Personally, I think that whole perception of beauty is a scam. If you
think about it, transforming into a "beauty" costs money. Whether it be
spending thousands of dollars on plastic surgery, or five dollars to
wax your eyebrows, beauty costs. The whole idea of clothes being "out
of style" is another scheme in itself. There are so many things I have
given away to charity that I could still wear. Some of the things were
practically brand new, but the thought of wearing out
of date clothes bothered me. I mean, how could I be seen wearing last
years outfits? We have reached a moral crisis in our society, that has
to change. It should be individuals who decide what beauty is for
themselves, not the advertisers trying to sell us their products.

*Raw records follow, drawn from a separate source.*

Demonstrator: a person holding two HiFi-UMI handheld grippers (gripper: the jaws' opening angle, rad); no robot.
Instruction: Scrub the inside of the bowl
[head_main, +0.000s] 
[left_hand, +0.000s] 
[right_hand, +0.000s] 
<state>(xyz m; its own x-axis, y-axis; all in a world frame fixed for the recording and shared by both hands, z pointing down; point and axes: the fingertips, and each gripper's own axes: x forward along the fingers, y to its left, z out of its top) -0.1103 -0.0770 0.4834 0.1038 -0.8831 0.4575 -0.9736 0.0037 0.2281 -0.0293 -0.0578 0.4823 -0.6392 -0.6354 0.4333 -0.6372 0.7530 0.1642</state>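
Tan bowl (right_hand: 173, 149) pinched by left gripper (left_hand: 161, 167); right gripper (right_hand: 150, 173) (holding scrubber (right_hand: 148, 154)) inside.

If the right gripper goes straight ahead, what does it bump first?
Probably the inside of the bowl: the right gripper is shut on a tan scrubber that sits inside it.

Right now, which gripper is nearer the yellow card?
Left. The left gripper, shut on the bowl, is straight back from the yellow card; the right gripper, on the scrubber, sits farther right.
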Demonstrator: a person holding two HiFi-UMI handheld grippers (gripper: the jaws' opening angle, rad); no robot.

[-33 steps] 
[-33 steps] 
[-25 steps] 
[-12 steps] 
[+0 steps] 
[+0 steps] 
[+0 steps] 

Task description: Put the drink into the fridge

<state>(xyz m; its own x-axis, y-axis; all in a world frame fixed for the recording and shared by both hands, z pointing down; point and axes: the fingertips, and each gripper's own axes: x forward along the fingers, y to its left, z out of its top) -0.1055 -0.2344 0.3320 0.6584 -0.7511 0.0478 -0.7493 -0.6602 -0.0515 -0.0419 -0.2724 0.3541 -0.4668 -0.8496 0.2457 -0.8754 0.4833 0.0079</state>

It's unfair to say that we don't respect women for what they have
accomplished. I mean, most people do have role models out there who
have affected their lives. The point I'm trying to bring out is that we
need more of these role models who make us better people, rather than
better looking. Everyone knows what a terrific woman mother Teresa was.
She helped so many people in her life and gave so much of herself that
no one cared about how she looked on the outside. Mother Teresa was not
up to "model standard," as I recall. I don't even think one could see
her eyes with all the wrinkles covering them. But the point is no one
cared. She reminded people to care about others. Her heart surpassed
I remember when I was about thir**** years old and going through
puberty. I had braces, greasy hair, and a half developed body. I hated
the way I looked. I used to cry to my mother all the time, but she
would just laugh and tell me that "you don't want anyone to like you
for your appearance. It's your heart that matters, because beauty
fades." I knew that she was right. I just never really understood it
until now. You see, if you work on you heart enough, people will start
to see the beauty in you. That is the type of beauty you want them to
see. This type of beauty lasts and lingers on even after you die.
Mother Teresa was able to accomplish this, but not to many can. You
see, not too many know the secret of true beauty.